How to turn your Word Document into a Form

  • Start a new document, and create the layout for your form. I find the neatest best way to do this is using tables, but you could also use frames or just create big underlined/boxed regions where you want the user to enter data.
  • Open the Forms toolbar by going: View >> Toolbars >> Forms.
  • For each spot the user is suppose to enter data: select the spot with the cursor, and then click "Text form field" on the Form toolbar. You can then double click these, give them a name ("txtName", "txtAddress" etc is the format I use), default value, help text, maximum length. and so on.
  • The tricky thing is that while MOST people will prefer to fill it out electronically, others may opt to print it out and use a pen - and hence you will need enough space for people to write answers. To account for this I find the easiest technique is by inserting 1x1 tables (use the "draw tables" mode if you want), and adding each "field" inside one of these cells - you can then drag and resize the table to where you want (although this is often a bit fiddley). By doing this people can easily where they have to enter answers belong and if they type too much text the table will usually just expand down.
  • At this stage you should save the document as MyForm.doc before testing it out.
  • To "test" the form click the "Protect form" icon on the Forms toolbar... and you'll notice you can only select and fill out the form fields.
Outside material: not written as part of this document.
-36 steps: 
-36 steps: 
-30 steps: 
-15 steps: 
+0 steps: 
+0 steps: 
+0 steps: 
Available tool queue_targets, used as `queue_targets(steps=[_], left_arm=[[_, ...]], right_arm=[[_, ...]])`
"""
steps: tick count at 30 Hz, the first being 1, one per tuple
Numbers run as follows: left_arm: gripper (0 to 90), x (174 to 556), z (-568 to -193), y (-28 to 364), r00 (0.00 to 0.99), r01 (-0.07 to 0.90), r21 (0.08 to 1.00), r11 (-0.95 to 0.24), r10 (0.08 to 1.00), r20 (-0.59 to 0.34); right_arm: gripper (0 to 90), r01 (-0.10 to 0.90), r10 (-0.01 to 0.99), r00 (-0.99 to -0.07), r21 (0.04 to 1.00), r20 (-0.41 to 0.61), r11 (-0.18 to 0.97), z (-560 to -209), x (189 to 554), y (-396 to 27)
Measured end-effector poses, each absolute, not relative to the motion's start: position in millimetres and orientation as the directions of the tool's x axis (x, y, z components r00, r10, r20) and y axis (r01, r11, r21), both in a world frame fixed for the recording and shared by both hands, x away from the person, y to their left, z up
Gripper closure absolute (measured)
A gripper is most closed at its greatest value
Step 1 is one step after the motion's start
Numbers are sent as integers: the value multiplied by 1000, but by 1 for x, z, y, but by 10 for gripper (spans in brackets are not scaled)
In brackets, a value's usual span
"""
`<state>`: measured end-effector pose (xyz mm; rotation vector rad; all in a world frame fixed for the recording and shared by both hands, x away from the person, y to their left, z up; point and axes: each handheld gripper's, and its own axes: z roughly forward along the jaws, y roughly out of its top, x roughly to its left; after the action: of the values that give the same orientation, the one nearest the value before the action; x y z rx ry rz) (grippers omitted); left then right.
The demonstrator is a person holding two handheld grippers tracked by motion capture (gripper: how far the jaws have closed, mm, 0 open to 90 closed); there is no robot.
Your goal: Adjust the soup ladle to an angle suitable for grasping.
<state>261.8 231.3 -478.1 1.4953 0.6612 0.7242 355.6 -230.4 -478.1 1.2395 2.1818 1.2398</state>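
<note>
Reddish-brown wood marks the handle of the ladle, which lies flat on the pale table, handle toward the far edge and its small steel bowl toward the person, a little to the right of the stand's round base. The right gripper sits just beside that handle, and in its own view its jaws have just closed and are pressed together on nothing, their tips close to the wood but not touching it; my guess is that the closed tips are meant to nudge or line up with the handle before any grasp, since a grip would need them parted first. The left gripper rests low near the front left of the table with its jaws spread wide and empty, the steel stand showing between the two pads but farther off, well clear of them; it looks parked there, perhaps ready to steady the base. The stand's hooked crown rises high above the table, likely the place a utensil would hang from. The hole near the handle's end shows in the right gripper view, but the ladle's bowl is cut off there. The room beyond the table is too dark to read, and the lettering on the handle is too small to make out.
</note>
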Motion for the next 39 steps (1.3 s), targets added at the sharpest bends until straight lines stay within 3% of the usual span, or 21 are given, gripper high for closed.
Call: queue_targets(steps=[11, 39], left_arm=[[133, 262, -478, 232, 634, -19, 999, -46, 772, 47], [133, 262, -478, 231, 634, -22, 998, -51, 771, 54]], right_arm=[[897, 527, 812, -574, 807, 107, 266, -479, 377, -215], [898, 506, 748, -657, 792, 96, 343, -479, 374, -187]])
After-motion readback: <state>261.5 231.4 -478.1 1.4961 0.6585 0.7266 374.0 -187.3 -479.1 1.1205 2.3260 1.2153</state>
This is what the users of the forms will see, and by entering dummy information you'll quickly work out any problems.
  • Click "Protect form" again to change the form, and keep testing it until you happy.
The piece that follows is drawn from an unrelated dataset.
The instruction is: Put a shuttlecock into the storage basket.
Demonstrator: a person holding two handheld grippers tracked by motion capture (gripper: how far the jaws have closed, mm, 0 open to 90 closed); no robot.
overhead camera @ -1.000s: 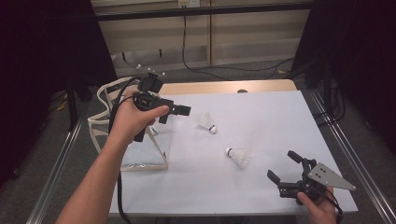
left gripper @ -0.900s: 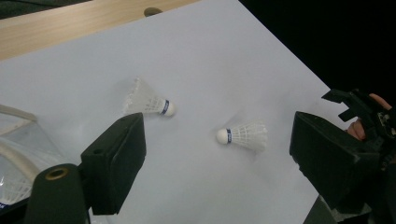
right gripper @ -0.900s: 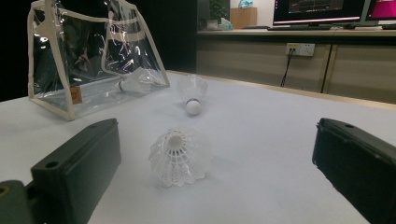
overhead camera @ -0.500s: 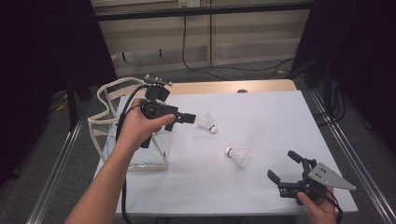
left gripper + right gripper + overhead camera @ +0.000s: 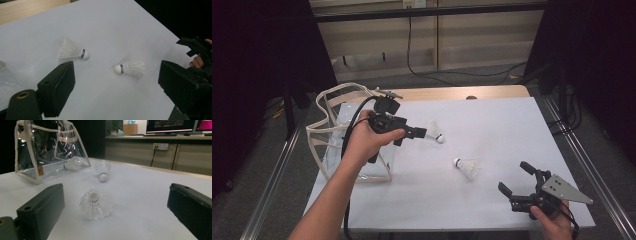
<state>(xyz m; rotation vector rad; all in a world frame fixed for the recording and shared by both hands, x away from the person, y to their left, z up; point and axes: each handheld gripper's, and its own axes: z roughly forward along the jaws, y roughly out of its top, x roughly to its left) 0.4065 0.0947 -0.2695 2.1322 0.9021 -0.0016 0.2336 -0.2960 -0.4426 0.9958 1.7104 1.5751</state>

  • Print out a copy and make sure the user has sufficient room to hand-write answers (for people that prefer fax to e-mail - or if they require a signature).
  • Before e-mailing the form make sure you "Protect form" is selected - and I would recommend you also leave "Form field shading" selected (don't worry, this shading won't appear when you print - it's just to help the user see where to enter info).
  • Close the Form toolbar and save the form (as an ordinary .doc file) in its locked state.
  • E-mail the form to your recipients as an attachment and make sure you have included instructions how to send it back.
  • Wait for replies.  :-)

How to fill in a MS Word Form

  • Save the file to your desktop.
  • Open the "form"... fill in each field and use either the arrow keys or mouse to progress though each field.
  • Save the file (with your information in it) and then e-mail it back.